Я приняла его, и…
О, эти новые ощущения, эти новые впечатления, эти новые позы, новые движения! Короче, вся эта новая правда о новой жизни!
Вскоре — дыхание мое стало прерывистым, а сердце переместилось неведомо куда — я обнаружила, что рука моя полна чем-то белым, похожим на жидкий жемчуг. Я добыла его сама, исторгнув из себя.
И в этот момент священник прошептал мне на ухо ту правду, которой мне лучше бы никогда не знать:
— Ты женщина. Но ты и мужчина.
Когда слова эти были произнесены, женская фигура вышла из голубоватых, поблекших теней, и я узнала ее имя: Мадлен де ла Меттри. Я стояла, наклонясь над столом, все еще держась за его края. Что он сказал? Отважусь ли я еще раз услышать их, произнести их самой себе вслух, чтобы их истинный смысл дошел до меня? Нет, я не решилась. К счастью, меня вдруг отвлекла от моих мыслей… она.
Она вышла из теней, эта девушка-демон. Казалось, она соткана из теней, как и сам кюре. Пока она шла ко мне, цвет ее фигуры менялся: сперва он превратился из черного в серый, затем стал голубым; казалось, темнота питает и поддерживает ее; так пена поднимает из глубины утопленника и качает его на волнах.
Этот ужасный ее хрип — я снова услышала его, когда она подошла.
— Да , — подтвердила она дребезжащим, скрежещущим голосом, — ты женщина. Но ты и мужчина.
И все-таки смысл этих слов оставался для меня неясен.
— Ближе, — приказал отец Луи. — Покажи себя.
Что за лохмотья были на ней? Саван? И что за странный запах? Он был ни хорош, ни дурен; кажется, так пахнет свежевскопанная земля. В нем ощущалось что-то привольное. Может, он напоминал о полях или рощах, а еще — о дожде и соленом морском ветре. Еще шаг — она перемещалась без малейшего видимого усилия, словно ее несли воздушные струи, — и я увидела ее распущенные длинные черные волосы, спутанные и грязные, обрамляющие бледное лицо. Все в нем было совершенно: и широко расставленные глаза, и высокие скулы, и точеный нос, и полные алые губы. Этот рот…
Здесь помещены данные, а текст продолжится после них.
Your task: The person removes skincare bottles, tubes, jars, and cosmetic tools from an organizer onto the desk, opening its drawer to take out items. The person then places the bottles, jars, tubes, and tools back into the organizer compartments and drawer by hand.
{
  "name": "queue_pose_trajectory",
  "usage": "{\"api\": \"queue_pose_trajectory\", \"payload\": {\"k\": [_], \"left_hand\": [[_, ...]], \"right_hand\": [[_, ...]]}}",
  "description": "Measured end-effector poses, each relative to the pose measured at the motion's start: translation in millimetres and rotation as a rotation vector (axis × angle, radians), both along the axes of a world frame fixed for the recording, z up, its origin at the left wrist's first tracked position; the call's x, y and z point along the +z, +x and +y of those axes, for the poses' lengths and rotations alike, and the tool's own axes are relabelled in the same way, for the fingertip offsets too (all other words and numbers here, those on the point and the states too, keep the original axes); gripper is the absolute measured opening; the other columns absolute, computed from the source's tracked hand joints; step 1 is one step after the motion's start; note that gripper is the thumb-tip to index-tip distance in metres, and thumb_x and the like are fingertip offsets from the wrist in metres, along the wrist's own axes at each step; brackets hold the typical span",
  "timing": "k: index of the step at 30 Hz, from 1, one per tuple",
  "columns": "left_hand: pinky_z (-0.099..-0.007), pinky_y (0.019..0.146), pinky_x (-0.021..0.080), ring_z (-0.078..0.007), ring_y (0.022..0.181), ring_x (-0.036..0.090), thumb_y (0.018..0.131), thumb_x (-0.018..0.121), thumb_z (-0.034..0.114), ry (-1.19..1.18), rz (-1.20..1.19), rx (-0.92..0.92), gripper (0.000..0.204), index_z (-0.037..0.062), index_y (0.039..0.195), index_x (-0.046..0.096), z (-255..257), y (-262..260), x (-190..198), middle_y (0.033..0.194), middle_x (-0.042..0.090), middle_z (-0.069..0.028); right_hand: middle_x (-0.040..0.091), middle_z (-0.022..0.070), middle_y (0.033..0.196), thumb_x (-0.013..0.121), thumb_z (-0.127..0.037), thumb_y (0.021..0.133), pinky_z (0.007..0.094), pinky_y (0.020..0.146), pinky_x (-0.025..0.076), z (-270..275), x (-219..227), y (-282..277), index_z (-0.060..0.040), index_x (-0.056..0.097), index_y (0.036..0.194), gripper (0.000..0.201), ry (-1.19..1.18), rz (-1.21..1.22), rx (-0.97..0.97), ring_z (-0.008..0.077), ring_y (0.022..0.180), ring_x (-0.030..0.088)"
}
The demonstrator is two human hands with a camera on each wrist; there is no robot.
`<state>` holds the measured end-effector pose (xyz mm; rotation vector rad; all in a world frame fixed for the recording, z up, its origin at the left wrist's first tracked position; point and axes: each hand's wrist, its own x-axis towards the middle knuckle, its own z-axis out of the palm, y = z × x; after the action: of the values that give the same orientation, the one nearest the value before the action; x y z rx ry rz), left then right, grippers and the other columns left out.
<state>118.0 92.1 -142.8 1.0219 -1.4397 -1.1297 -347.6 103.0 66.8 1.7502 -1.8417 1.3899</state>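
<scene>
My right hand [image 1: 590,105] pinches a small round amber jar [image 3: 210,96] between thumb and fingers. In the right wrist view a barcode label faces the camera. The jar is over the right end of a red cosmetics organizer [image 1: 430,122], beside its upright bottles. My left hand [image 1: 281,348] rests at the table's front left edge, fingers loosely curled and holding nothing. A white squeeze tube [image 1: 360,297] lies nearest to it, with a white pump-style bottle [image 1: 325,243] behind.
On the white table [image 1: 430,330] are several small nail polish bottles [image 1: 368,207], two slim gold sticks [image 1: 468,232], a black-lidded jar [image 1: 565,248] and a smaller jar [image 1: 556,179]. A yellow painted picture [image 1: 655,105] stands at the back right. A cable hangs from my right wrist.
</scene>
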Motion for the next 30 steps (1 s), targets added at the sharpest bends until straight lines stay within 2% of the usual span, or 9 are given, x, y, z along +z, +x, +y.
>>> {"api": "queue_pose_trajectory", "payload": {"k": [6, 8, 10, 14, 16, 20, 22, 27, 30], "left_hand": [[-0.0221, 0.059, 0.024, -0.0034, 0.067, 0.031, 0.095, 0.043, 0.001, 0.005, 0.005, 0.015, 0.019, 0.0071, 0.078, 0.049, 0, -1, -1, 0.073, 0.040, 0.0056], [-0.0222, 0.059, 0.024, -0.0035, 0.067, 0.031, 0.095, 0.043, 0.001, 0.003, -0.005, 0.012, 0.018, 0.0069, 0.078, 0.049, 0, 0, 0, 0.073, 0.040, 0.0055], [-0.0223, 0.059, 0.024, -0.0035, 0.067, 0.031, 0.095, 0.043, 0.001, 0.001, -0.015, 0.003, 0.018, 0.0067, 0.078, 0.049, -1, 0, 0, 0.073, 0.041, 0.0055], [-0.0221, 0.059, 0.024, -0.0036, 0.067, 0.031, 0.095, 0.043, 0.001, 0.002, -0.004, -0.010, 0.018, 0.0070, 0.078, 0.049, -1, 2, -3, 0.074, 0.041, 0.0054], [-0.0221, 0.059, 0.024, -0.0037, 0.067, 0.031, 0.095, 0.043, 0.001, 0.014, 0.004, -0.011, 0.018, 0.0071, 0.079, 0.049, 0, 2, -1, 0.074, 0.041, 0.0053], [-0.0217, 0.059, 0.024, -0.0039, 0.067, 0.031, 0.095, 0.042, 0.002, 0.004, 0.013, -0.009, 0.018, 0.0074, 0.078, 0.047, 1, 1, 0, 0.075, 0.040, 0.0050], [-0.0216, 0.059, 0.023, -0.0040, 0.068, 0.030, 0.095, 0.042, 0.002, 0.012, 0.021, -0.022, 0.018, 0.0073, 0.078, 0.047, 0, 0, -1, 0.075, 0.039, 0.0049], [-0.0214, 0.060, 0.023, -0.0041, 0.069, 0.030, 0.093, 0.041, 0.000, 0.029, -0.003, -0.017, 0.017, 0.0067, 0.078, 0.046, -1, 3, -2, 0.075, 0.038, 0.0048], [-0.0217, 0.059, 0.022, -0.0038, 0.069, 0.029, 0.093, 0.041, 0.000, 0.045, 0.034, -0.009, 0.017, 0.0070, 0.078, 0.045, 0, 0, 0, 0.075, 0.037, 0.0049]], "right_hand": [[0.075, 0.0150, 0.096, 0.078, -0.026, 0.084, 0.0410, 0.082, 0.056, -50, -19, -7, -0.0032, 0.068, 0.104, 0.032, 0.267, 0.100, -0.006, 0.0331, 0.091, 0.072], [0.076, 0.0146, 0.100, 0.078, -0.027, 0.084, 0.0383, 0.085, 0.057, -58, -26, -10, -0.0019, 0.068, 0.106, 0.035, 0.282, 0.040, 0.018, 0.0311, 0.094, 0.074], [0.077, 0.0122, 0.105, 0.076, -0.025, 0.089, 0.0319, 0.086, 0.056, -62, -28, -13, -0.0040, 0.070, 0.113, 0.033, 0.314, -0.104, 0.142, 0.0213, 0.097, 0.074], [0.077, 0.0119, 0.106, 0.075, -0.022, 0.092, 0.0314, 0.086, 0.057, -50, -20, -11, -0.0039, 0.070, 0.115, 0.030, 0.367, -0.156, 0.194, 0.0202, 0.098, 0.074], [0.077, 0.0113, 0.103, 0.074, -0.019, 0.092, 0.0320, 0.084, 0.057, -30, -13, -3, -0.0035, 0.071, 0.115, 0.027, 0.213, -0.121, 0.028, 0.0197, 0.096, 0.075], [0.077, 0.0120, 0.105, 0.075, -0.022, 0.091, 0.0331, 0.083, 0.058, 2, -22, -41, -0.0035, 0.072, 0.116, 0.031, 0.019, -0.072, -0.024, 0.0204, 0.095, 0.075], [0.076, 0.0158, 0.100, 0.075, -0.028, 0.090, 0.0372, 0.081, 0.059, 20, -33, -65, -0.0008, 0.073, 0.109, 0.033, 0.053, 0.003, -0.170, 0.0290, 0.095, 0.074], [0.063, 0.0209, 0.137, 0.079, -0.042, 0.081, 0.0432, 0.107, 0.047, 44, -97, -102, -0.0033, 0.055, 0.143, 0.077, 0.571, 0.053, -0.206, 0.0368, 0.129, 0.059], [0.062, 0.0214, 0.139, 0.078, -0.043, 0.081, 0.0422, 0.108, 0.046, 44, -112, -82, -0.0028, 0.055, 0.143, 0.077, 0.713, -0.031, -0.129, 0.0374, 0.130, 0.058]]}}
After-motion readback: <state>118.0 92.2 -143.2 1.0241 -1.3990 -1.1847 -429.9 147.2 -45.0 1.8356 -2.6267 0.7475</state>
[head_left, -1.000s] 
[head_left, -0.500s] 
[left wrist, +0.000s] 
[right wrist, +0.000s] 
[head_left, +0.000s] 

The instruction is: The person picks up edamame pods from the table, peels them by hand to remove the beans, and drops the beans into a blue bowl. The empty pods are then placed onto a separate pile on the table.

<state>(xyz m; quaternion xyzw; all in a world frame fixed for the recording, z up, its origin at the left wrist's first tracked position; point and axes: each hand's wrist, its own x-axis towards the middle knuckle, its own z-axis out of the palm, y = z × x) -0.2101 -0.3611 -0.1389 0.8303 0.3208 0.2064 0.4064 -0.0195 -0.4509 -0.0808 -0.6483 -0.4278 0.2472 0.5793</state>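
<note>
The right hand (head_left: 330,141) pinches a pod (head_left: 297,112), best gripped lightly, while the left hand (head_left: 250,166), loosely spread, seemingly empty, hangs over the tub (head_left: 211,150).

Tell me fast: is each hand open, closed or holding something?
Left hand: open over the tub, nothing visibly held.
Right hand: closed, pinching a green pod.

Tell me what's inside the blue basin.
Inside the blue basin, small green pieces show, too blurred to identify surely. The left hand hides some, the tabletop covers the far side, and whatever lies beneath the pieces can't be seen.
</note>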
… То, чему я стала свидетельницей, с трудом поддается описанию.
Никогда прежде не доводилось мне видеть ничего подобного. Ничто не могло подготовить меня к такому жуткому зрелищу. Бедняжка, она должна была испытывать страшную боль. Кем бы она ни являлась — реальным ли существом или галлюцинацией, призраком или духом, — несчастной, видимо, приходилось невероятно страдать из-за ужасных ран. Как она выносила такие страдания?
Ведь у нее была вырвана глотка! Сплошное кровавое месиво от подбородка до самой груди, по которой стекала красная струйка, сочась из темной расселины изуродованной плоти. Кровь виднелась на всем. Края зияющей свежей раны трепетали, словно жабры выброшенной на берег рыбы.
— Не бойся , — сказала Мадлен, и я поняла, что предсмертный хрип исходит не из ее уст (они даже не шевельнулись), а прямо из горла. Она говорила через него!
И все-таки я не испугалась. Как ни были страшны кровь и отверстая рана у нее на шее, Мадлен все равно оставалась красивой. И голос ее, каким он ни был ужасным, тоже успокаивал, отгонял страх. Я ее понимала.
— Мы пришли ради тебя , — произнесла она.
— Да, — эхом откликнулся голос кюре, — вооружить знанием и спасти. И попросить оказать нам одну услугу.
— Погоди, Луи!.. Моп Dieu, какой ты бесцеремонный.
— Бесцеремонный? Да, я таков. Это правда.